Worüber noch diskutiert werden sollte? Knossi praktiziert Catcalling während er ein Auto testet, bezeichnet sich im Live-Stream als “Albino-Türke” oder äfft in diesem Video den Akzent von - Vorsicht Generalisierung - Thailänder:innen nach. Das Video entsteht gemeinsam mit Kollege MontanaBlack. Damit wären wir beim nächsten Goldjungen der deutschen Streamer-Bubble.
Die Erfolge von MontanaBlack lesen sich ähnlich, wie die von Knossi. Streamer mit 2,9 Millionen Follower:innen bei Instagram, 3,4 Millionen Follower:innen bei Twitch, 2,8 Millionen bei YouTube. Auch er hat einen eigenen Merch-Shop, auch er bricht Zuschauerrekorde. Auch er ist bei Instagram mit Pietro Lombardi, Kai Pflaume oder Bushido zu sehen. Auch er diskriminiert.
Marcel Eris, wie er mit bürgerlichem Namen heißt, schmückt sich gern mit sogenanntem Realtalk. Authentisch soll es sein, wenn er zum Beispiel abseits seiner Gaming-Inhalte einen Sextalk abhält. “Ich persönlich habe kein Interesse daran, eine Frau mit Kondom zu bumsen”, heißt es da von ihm. Deshalb könne er nur verantwortungsvollen Sex haben. Weiter gibt er zu bedenken: “An meinem Penis klebt Fame”, weswegen er sich besonders vor Frauen hüten müsse, die nur an sein Geld wollten. Weiter sinniert er über die Übertragungswege von Aids. Damit habe er sich aber noch nicht so richtig auseinandergesetzt. Kurzer Reminder: Der Mann hat 3,4 Millionen Follower:innen, denen er diese Weisheiten mit auf den Weg gibt.
Überhaupt scheint das Frauenbild von Monte aka MontanaBlack überarbeitungswürdig.
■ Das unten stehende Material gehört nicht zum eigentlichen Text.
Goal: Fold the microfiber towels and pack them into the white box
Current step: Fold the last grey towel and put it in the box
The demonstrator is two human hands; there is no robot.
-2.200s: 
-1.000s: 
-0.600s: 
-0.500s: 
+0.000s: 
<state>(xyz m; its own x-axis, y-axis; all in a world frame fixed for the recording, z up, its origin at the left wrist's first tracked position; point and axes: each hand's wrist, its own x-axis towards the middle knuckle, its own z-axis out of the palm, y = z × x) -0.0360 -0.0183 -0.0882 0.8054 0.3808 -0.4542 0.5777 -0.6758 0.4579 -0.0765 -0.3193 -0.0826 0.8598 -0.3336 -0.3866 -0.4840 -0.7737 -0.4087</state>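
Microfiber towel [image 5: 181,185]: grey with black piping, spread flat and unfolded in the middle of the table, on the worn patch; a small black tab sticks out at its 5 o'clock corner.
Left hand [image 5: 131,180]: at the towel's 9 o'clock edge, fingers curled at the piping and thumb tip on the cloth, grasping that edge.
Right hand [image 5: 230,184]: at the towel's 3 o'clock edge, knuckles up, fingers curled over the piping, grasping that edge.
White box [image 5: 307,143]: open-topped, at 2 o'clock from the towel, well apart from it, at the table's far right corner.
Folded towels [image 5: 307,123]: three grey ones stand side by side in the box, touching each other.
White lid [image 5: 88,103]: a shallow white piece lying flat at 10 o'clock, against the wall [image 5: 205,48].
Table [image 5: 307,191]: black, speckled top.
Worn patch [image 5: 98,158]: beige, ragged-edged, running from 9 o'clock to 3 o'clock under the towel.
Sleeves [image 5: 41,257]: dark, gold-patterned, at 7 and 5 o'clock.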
Der Spiegel berichtet über einen Thread bei Twitter in dem es heißt: “Als eine Twitter-Nutzerin sich öffentlich darüber beschwerte, dass ein Mann breitbeinig in der Bahn saß, kommentierte Eris: "Dämliches Weib such dir Hobbys :-) und zu Hause bist du die, die ihre Beine breit macht"
Diskriminierung als Basis von erfolgreichem Entertainment
Im Sommer 2020 wird MontanaBlack zeitweise von Twitch verbannt - ja, die Plattform macht sowas hin und wieder. Der Grund? Im Urlaub auf Malta fertigt er von seinem Balkon aus Spannerfotos einer Frau am Pool an, kommentiert mit “Zeig mal bisschen Titte” oder “Boah die ist geil, Digga” und sendet das ganze per Livestream in die Welt. Es gibt Gegenwind. Ein bisschen. Twitch reagiert immerhin und verbannt den Streamer für 33 Tage von der Plattform.
Frauen müsse man wie Hunde an der langen Leine halten, damit sie wiederkämen, erklärt er in einem seiner Streams. Beziehungstipps á la Monte.
Wie Catcalling funktioniert, stellt er während eines Livestreams in den Straßen von Malta unter Beweis. Diskriminierung als Basis von erfolgreichem Entertainment - willkommen im Jahr 2021.
Viele Menschen scheinen all das einfach witzig finden. Die Jungs sind eben authentisch. Die Wahrheit aber ist: Jeder Like, jede/r Abonnent:in, jeder Link-Klick ins Online-Casino, jeder Kauf im Merch-Shop und jede Kooperation legitimiert das Verhalten dieser Streamer. Es ist längst überfällig, dass sich die Influencer-Moralkeule über die Helden der deutschen Streamer-Szene hermacht und wir mindestens hinterfragen, wen wir da eigentlich so abfeiern.
Disclaimer: Keine Kritik ohne Selbstreflektion. Auch wir haben Knossi als Diskussionsteilnehmer für unser InfluencerCafé Virtual Edition zum Erfolg des Streamings angefragt. Diese Anfrage gilt es für uns ebenso zu hinterfragen.